Friday, August 29

What riding my bike has taught me about white privilege



I don't feel in the least bit guilty about being white nor that I experience white privilege. I didn't personally choose either. But I've become profoundly aware of privilege and the power to privilege others through empathy. The more realistic our understanding of self in society the more we can lift others.

Jeremy Dowsett has done an outstanding job of using his experience as a bicyclist in a non cycling city to explain how white privilege works. I highly commend his article -- What riding my bike has taught me about white privilege.

When we lived on Guam we used to take visitors to one of the country clubs to catch the beautiful view. In order to get in we had to pass through a security check-point. But in spite of the fact that we drove an old beat-up Toyota Corolla we were always waved through without question.

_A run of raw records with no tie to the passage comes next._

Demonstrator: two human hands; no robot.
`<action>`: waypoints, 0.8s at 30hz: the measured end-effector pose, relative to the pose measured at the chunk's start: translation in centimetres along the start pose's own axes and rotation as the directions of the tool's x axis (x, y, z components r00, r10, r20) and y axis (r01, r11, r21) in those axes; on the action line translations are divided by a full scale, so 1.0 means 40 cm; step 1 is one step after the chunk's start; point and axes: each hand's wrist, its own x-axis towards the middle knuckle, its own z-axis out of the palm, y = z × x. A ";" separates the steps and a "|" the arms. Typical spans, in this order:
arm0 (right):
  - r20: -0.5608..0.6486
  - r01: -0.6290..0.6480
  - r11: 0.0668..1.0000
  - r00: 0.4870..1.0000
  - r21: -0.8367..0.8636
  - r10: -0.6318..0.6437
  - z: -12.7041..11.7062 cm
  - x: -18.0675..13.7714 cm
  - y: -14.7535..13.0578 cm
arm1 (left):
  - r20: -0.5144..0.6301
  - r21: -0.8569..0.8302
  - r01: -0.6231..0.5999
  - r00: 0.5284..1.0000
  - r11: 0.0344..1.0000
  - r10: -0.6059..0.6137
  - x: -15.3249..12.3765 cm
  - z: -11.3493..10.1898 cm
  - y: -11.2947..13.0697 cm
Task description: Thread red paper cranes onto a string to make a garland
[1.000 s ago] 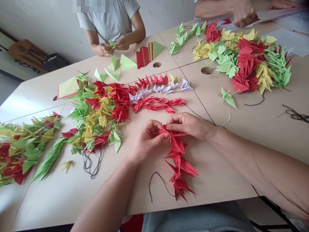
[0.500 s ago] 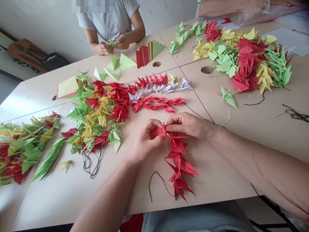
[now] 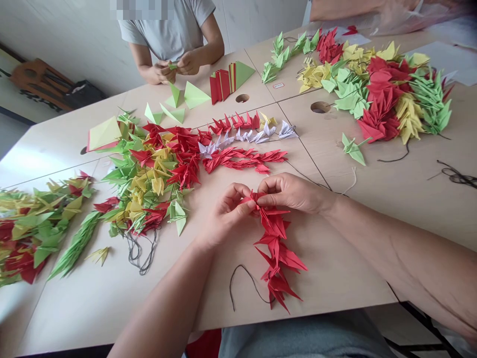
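My left hand (image 3: 231,211) pinches a red paper crane (image 3: 255,198) at the top end of a string of red paper cranes (image 3: 278,243). From the other side my right hand (image 3: 288,191) has thumb and fingers closed on the same crane. The string hangs down from my hands and lies on the table toward the front edge. Out of its lower end comes a loop of dark cord (image 3: 242,268). My fingertips partly cover the top crane, so its exact folds are hidden.
A pile of strung cranes (image 3: 149,174) lies left of my hands, with another heap (image 3: 40,223) farther left. White cranes (image 3: 253,135) are beyond them. A large garland (image 3: 383,94) sits at the back right. Across the table a person (image 3: 169,40) handles green paper.
My left thumb has shifted onto the top crane, and less of its flat red paper shows between my fingers. Across the table the person's green piece has been lowered slightly.
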 end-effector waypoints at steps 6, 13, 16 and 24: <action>-0.005 -0.010 1.000 1.000 -0.011 0.010 -0.001 -0.001 0.002 | -0.028 -0.041 0.004 1.000 0.999 -0.005 0.003 0.004 0.002; 0.030 -0.023 0.999 0.999 0.043 0.021 0.000 -0.002 0.000 | -0.069 -0.016 -0.009 0.998 1.000 0.008 0.007 0.004 -0.001; 0.026 -0.022 0.999 0.999 0.035 0.021 0.000 -0.001 -0.002 | -0.081 0.008 -0.028 0.996 1.000 0.028 0.008 0.007 0.000; 0.001 0.007 1.000 1.000 -0.004 -0.007 -0.001 -0.003 -0.003 | -0.113 0.032 -0.033 0.993 0.999 0.036 0.007 0.010 0.002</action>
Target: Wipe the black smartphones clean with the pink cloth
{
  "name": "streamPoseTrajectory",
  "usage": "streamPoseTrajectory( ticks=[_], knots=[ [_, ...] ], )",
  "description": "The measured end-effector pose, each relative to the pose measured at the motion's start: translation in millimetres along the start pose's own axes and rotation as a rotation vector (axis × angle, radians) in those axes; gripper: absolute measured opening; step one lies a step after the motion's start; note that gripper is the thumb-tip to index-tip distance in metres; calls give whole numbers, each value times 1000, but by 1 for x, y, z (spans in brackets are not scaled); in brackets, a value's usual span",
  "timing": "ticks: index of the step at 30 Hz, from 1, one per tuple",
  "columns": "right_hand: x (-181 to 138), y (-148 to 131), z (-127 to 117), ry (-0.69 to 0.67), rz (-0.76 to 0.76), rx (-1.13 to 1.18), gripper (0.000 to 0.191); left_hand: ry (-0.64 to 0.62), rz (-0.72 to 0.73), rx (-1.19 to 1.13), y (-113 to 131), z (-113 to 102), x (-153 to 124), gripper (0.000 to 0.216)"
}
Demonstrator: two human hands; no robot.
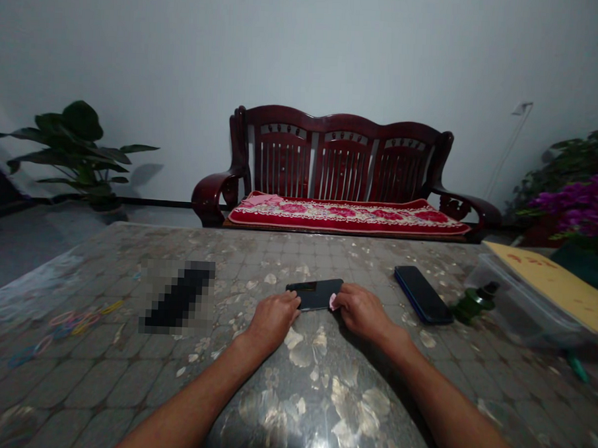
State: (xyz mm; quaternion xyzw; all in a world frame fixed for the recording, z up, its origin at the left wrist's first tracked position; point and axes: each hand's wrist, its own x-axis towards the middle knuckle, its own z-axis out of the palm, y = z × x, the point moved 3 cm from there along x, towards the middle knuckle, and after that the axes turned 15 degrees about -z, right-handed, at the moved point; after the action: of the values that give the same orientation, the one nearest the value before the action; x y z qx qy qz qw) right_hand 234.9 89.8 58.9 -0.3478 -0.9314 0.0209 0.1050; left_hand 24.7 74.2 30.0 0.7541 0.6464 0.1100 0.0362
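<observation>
A black phone (314, 293) lies flat on the patterned table (292, 382) in front of me. My left hand (274, 319) rests on the table with curled fingers touching the phone's left end. My right hand (359, 309) is at the phone's right end, its fingers pinched on a small pink thing (334, 302) pressed against the phone.
A second dark phone (423, 294) lies to the right, beside a small green bottle (472, 303) and a clear plastic box (533, 303). A blurred dark object (177, 296) and coloured rubber bands (71, 320) lie on the left. A wooden bench (341, 176) stands behind the table.
</observation>
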Motion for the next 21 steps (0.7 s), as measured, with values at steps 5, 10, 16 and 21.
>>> streamPoseTrajectory(
  ticks=[5, 10, 16, 21],
  knots=[
    [-9, 13, -4, 12, 84, -31, 29, -15, -9, 18, 0, -1, 0, 23],
    [-2, 2, 3, 53, 37, -19, 26, 0, -5, 16, 0, 0, 0, 23],
    [3, -6, 9, 63, -62, -22, 23, 15, -1, 21, -1, 2, -1, 23],
    [-8, 11, 0, 57, 65, -41, 26, -3, 12, 9, -1, 1, -1, 23]
  ],
)
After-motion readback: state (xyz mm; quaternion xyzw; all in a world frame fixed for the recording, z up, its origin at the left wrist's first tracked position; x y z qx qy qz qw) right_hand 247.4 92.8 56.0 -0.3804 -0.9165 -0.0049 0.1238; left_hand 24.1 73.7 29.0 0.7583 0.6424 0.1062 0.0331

Then one day I began to notice that not everyone got waved through. So I started watching more closely. The security guard, a dark-skinned Micronesian, would stop all the cars not driven by white or Japanese people, and he'd question them about their purpose for being there. Most of the visitors questioned were there for the same reason as us -- to enjoy the view. But they were always having to explain themselves. Why would they want to see the view?

White people never had to explain themselves. In that society that is what white privilege looks like. It's nothing I earned -- or accumulated -- and certainly nothing I'd sought. It doesn't make me a racist. But it highlights where the system itself is racist.

The fact is that as a dark skinned person in that context you can't climb out and better yourself. Even the rich and successful have to prove themselves in ways that us white folk never have to do.

If you are dark skinned and you notice that only dark skinned people get grilled -- and if it happens over and over again -- day in and day out -- that can start to wear on you. You start to build up anger and rage toward the system. Eventually you either lash out or you crawl into your shell believing that you can never amount to anything.

That's what racial privilege does. As we become aware of the phenomena -- empathize (rather than criticize) with those stuck in it -- and whenever possible intervene on their behalf -- we make possible what they can't do themselves. We lift them up by taking them and their concerns seriously -- thus more fully humanizing them. That's how it is overcome.